The Armenian Ministry of Health scrambled over the weekend to end what it sees as an increasingly frenzied public reaction to the discovery of the first cases of swine flu in the country.


Top ministry officials urged Armenians to stop buying up Tamiflu drugs and medical masks, saying that the outbreak of the H1N1 virus is under control and not as dangerous as many people think.

“The situation is resembling a psychosis, with people looking for Tamiflu, medical masks,” complained Ara Asoyan, Armenia’s chief epidemiologist. “Tamiflu is prescribed only to patients who are in a severe condition and suffer from chronic respiratory illnesses.”

“According to our statistics, they make up only 3 percent of [flu patients.] And given that we currently have about 9,000 doses of Tamiflu, you can imagine that we would need hundreds of thousands of patient to use them,” Asoyan told a news conference.

“I urge people to stop their aggressive raids on drug stores,” added the official.

Armenia reported the first swine flu cases a week ago. Ten more people were diagnosed with the disease in the following days. Most of them have already been treated and discharged from hospital. Officials said on Saturday another five persons are suspected of catching it.

Vahan Poghosian, another senior Ministry of Health official, said that Armenians should stop buying and wearing masks and should undergo free tests at state policlinics only if they experience flu-like symptoms. “They see TV images of people abroad wearing the masks and follow their example,” he said. “It’s sick people that wear masks abroad. And that happens not only during flu and other epidemics. It’s a culture.”

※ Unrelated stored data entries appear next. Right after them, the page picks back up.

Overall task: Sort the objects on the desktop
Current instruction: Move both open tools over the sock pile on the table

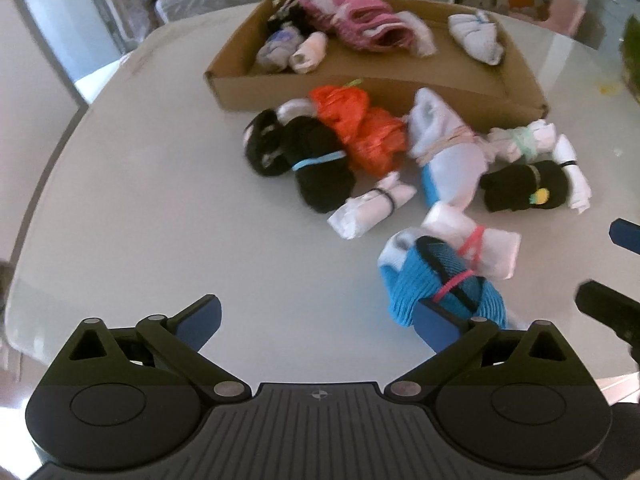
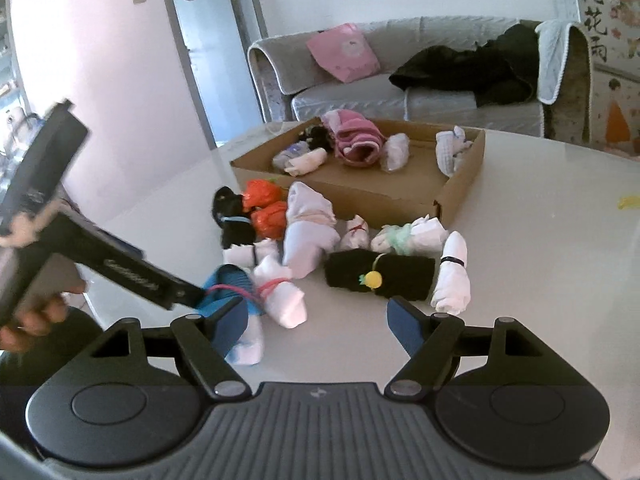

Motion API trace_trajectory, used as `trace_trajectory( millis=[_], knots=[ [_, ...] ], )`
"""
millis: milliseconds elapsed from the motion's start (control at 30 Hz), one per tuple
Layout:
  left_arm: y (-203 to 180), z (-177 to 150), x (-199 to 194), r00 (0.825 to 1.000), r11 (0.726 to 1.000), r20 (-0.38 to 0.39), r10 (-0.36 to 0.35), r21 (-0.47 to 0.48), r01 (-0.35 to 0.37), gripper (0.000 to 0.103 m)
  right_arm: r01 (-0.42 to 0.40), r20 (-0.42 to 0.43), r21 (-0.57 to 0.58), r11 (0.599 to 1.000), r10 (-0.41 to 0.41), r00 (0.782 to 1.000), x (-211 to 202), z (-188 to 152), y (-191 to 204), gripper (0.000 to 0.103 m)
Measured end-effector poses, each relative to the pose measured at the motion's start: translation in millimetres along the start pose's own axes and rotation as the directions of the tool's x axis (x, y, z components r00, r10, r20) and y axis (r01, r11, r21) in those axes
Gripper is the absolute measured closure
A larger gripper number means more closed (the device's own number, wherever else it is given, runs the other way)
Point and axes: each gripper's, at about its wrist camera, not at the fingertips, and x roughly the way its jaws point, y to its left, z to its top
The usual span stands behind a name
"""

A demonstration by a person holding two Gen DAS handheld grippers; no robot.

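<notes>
Cardboard box [image 2: 460, 196] w/ pink bundle [image 2: 358, 142], sm. rolls.

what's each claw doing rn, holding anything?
Left claw: wide open, holding nothing; blue sock bundle sits by its right finger.
Right claw: open, empty, bare table between the fingers.

I am working in a home living room: a grey quilted fabric sofa [image 2: 420, 92] stands at the far side with a pink square cushion [image 2: 343, 53] and a dark crumpled garment [image 2: 472, 70] on it, beyond the pale glossy round table [image 2: 540, 240], bright floral wallpaper [image 2: 612, 40] far right.
</notes>
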Motion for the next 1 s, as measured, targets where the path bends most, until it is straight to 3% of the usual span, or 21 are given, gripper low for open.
trace_trajectory(
  millis=[400, 533, 633, 1000],
  knots=[
    [2, -4, 10, 0.992, 0.993, -0.052, 0.115, -0.02, -0.116, 0.0, -0.013, -0.056, -0.168, 0.986, 0.004, 0.998, 34, -5, 20, 0.03],
    [-6, -3, 9, 0.991, 0.992, -0.042, 0.126, -0.01, -0.127, 0.001, -0.038, -0.064, -0.196, 0.98, 0.026, 0.998, 42, -3, 21, 0.032],
    [-16, -3, 8, 0.984, 0.984, -0.016, 0.178, 0.018, -0.178, 0.001, -0.048, -0.066, -0.217, 0.975, 0.035, 0.997, 44, -2, 20, 0.032],
    [-18, 11, 16, 0.97, 0.97, -0.034, 0.242, 0.015, -0.242, 0.001, -0.115, -0.076, -0.251, 0.961, 0.099, 0.992, 51, -3, 24, 0.036]
  ],
)
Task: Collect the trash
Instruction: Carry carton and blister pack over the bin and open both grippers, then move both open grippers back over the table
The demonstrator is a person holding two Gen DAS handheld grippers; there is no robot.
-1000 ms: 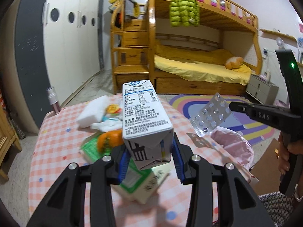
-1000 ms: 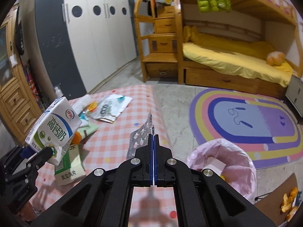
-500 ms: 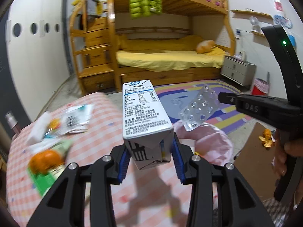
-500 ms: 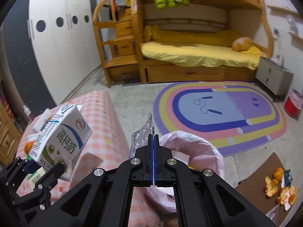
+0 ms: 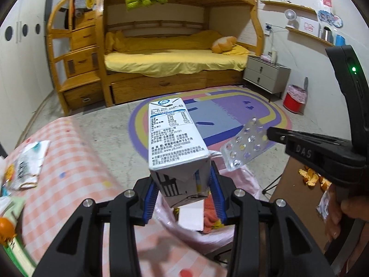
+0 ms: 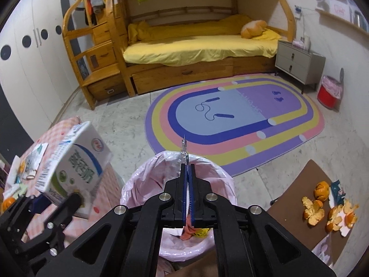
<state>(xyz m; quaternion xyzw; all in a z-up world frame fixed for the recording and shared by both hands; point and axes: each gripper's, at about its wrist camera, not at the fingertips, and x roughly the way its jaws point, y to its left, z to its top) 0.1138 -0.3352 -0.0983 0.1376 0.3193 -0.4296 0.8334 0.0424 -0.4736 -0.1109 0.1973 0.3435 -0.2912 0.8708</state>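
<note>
Both hands have swung away from the checked table [image 5: 76, 161], which filled the view a second ago and now sits off to the left, and have come over the pink-lined bin [image 6: 143, 184] on the floor just beside the table's right edge. In my judgement the carry is done and the drop is the step in hand.

The left gripper [image 5: 182, 189] pinches the milk carton [image 5: 173, 143] low on its body between the blue pads; its jaws have just been opening a little, though the pads look pressed on the carton's sides and it stands upright above the near part of the bin. The right gripper [image 6: 188, 173] has also just begun to part, showing a thin slit, with the empty pill blister [image 5: 244, 147] standing edge-on between its tips (whether it is gripped or already slipping I cannot tell) right over the bin's far rim.

Inside the bin lie a white box, something orange-red and a yellow scrap. A second bin, red with a pink liner [image 6: 329, 92], stands far right by the nightstand; its contents are hidden. Wrappers and an orange remain on the table, and orange peels [image 6: 322, 210] lie on a brown board on the right.
</note>
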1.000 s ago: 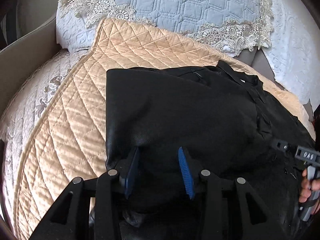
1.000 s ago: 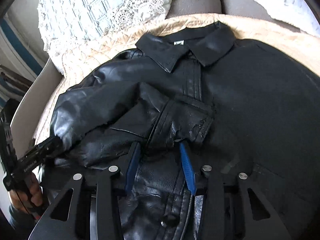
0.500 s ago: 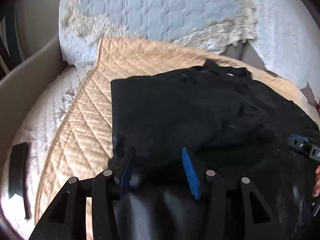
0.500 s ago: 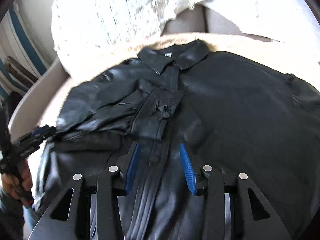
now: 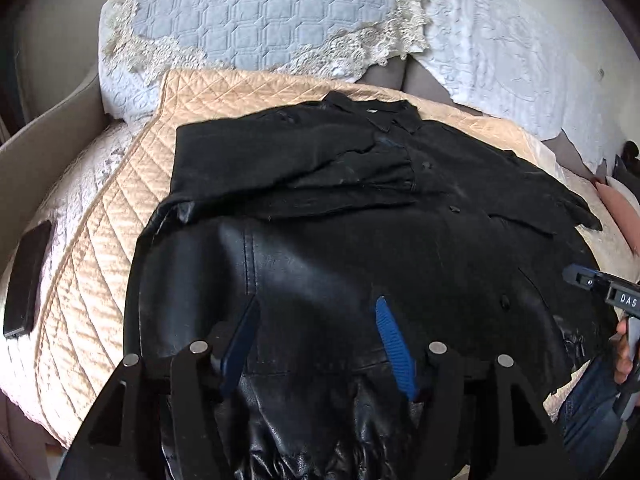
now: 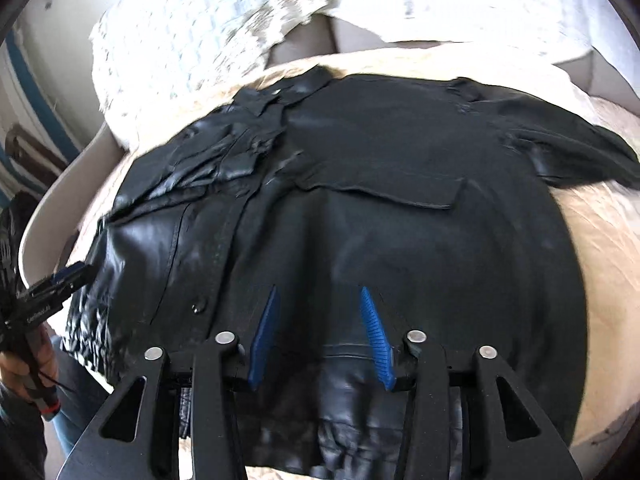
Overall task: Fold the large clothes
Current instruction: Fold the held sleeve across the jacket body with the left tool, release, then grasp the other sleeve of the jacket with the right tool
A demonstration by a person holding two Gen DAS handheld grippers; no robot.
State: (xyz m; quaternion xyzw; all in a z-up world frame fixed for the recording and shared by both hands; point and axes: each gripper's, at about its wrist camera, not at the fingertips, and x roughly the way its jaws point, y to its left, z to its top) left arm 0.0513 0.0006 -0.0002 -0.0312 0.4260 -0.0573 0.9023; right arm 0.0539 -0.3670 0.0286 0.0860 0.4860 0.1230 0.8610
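Looking down my left wrist camera, I see a dark flat object (image 5: 27, 280) lying far left on the white lace cover (image 5: 76, 184), then the peach quilt (image 5: 108, 232) with the black leather jacket (image 5: 360, 216) spread across it. One sleeve (image 5: 296, 168) is folded over the chest, and the collar (image 5: 372, 110) points toward the blue-grey pillow (image 5: 256, 12) at the back. My left gripper (image 5: 318, 340) hovers over the jacket's near hem with its blue fingers (image 5: 394, 352) spread wide and nothing between them; the leather bunches just below them. At the right edge of that view the right gripper (image 5: 600, 284) shows over the jacket's near corner. From the right wrist camera, the left gripper (image 6: 60, 284) appears at the far left beside the hem, held in my hand (image 6: 24, 364). The jacket (image 6: 400, 208) fills the middle, its collar (image 6: 280, 92) at the far end and the other sleeve (image 6: 580, 152) trailing right onto the quilt (image 6: 608, 248). My right gripper (image 6: 320, 340) sits above the hem, fingers (image 6: 374, 332) wide apart and gripping nothing.
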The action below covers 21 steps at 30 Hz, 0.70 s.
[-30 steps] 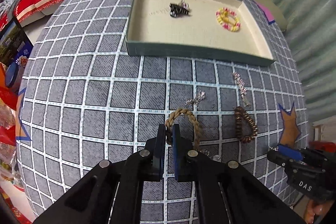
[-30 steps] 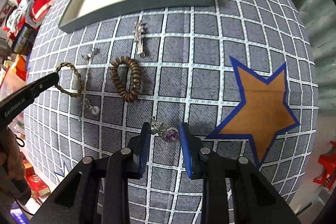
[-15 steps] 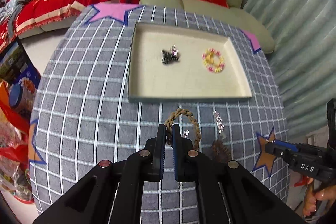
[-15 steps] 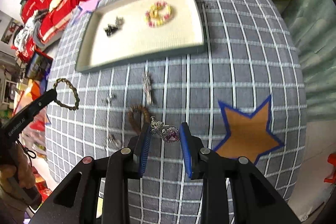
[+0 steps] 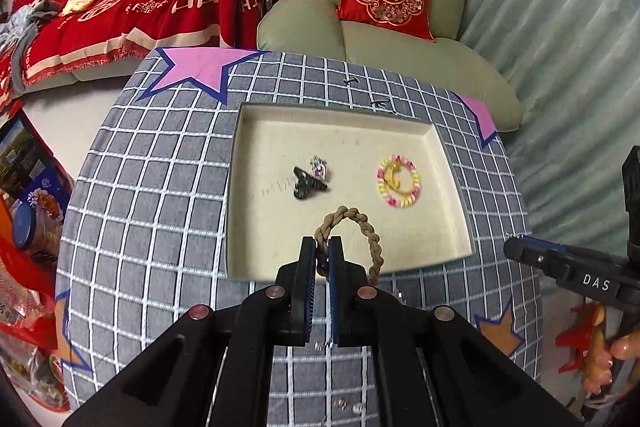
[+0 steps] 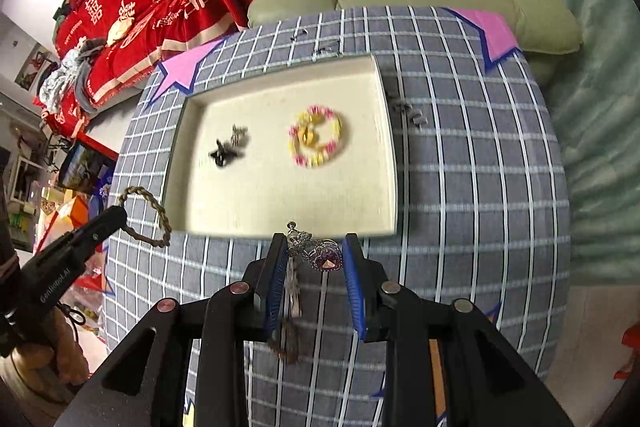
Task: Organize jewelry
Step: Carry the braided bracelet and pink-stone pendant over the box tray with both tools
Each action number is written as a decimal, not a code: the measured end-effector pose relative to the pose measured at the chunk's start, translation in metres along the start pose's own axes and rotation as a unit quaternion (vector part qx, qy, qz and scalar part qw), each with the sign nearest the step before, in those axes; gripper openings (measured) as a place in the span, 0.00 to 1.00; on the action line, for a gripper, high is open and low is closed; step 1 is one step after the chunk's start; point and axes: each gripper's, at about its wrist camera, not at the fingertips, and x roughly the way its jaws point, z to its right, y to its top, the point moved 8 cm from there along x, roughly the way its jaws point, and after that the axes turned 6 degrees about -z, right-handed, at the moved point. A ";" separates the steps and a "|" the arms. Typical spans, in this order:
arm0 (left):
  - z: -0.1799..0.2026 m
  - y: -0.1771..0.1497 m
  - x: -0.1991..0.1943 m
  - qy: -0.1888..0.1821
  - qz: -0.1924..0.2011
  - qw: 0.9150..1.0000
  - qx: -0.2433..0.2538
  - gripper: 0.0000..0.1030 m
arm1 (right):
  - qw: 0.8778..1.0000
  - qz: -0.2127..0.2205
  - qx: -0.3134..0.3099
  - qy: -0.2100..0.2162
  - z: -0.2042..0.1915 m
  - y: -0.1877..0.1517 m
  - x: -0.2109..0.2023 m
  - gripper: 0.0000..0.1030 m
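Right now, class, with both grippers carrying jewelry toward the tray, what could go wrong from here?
1. The left gripper pinches the braided bracelet at one spot only; the hanging loop might slip free.
2. The purple brooch sits in the right gripper with a dangling chain that could snag.
3. A drop might land on the flower bracelet in the tray.
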 end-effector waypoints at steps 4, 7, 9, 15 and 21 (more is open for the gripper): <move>0.000 0.011 0.015 0.006 -0.006 1.000 -0.005 0.15 | 1.000 -0.003 -0.003 0.004 0.000 0.021 0.011 0.30; -0.002 0.017 0.031 0.015 -0.013 1.000 -0.010 0.15 | 1.000 -0.007 -0.002 0.007 0.001 0.034 0.022 0.30; -0.003 0.021 0.040 0.022 -0.017 1.000 -0.012 0.15 | 1.000 -0.010 -0.002 0.007 0.002 0.040 0.029 0.30; -0.005 0.028 0.069 0.040 -0.031 0.999 -0.010 0.15 | 1.000 -0.026 0.001 0.010 0.007 0.053 0.055 0.30; -0.005 0.028 0.094 0.056 -0.049 0.997 -0.005 0.15 | 0.999 -0.044 0.003 0.010 0.012 0.057 0.080 0.30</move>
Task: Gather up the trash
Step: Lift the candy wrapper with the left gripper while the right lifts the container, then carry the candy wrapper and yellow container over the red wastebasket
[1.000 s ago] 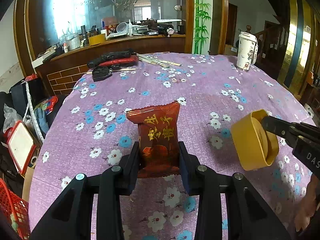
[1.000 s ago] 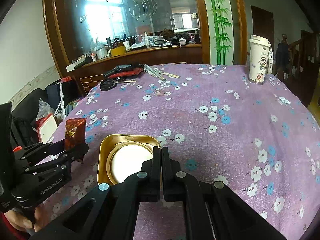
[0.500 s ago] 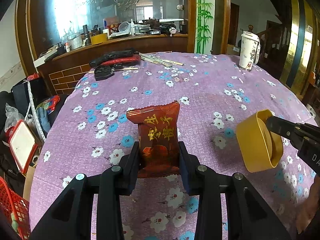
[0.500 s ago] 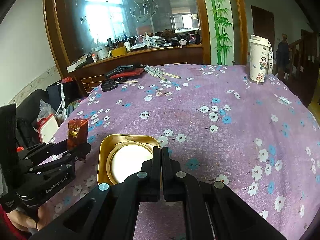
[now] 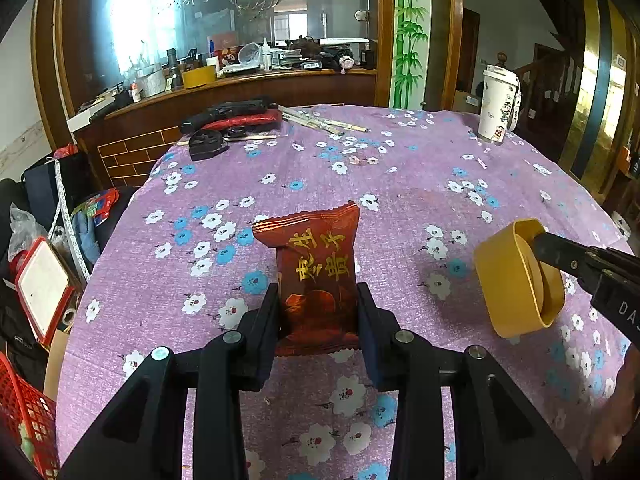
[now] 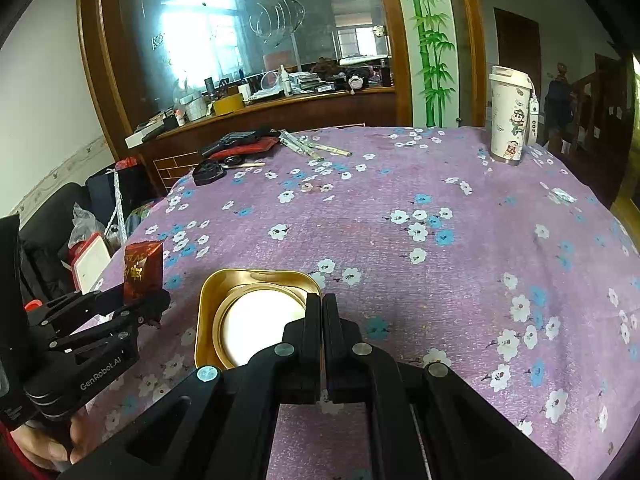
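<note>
Fingers (image 5: 269, 320) of the left gripper (image 5: 318, 322) pinch the lower half of a red snack wrapper (image 5: 316, 268), held upright above the bench (image 5: 400, 184), its long axis standing, crimped top uppermost. It looks light, crinkly and slippery, so the flat sides are the place to grip. Beside it, the right gripper (image 6: 322, 320) has fingers pressed together on the near wall of a gold tray (image 6: 224, 284), seemingly lifted. Farther off stands a white cup (image 5: 498, 108).
</note>
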A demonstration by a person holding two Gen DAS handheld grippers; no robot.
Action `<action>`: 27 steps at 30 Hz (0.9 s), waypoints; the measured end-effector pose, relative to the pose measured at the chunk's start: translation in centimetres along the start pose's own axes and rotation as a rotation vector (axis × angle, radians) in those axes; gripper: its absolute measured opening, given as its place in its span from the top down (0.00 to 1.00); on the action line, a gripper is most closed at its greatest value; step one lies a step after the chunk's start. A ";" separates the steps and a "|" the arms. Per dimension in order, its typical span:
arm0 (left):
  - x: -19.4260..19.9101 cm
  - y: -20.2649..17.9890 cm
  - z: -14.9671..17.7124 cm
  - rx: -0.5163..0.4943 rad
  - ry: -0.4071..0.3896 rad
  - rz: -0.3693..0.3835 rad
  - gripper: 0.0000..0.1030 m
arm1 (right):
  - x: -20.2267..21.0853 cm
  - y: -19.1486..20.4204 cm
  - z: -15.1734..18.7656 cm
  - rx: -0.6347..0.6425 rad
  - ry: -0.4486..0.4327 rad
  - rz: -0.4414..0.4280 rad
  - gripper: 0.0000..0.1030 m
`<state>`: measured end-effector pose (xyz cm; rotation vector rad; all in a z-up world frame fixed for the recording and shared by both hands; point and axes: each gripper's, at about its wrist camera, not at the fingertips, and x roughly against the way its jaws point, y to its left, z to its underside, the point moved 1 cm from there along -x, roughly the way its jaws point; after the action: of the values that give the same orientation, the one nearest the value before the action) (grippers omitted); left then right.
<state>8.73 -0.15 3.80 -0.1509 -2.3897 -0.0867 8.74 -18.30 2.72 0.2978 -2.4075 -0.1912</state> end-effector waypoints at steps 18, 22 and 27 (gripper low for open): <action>4.0 1.8 0.2 0.060 0.017 0.011 0.67 | -0.1 -1.8 -0.5 -0.063 0.016 0.013 0.99; 6.4 3.7 1.4 0.065 0.013 -0.001 0.67 | 0.5 -0.5 -0.5 -0.065 0.031 -0.011 0.99; 9.3 6.5 3.0 0.100 -0.005 -0.009 0.67 | 2.5 2.5 0.2 -0.044 0.025 -0.040 0.99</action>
<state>0.79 7.43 8.05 -0.0934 -2.3939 0.0290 6.39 -16.59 4.72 0.3264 -2.3704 -0.2571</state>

“If there is a need for the people to walk around in masks, we will be the first to tell them about that and provide them with masks. But there is no such need now,” Poghosian told journalists.

Asoyan, for his part, argued that Armenia’s dry and continental climate is a major barrier to life-threatening flu complications such as pneumonia. “Pneumonia is not widespread in climatic conditions like ours,” he said.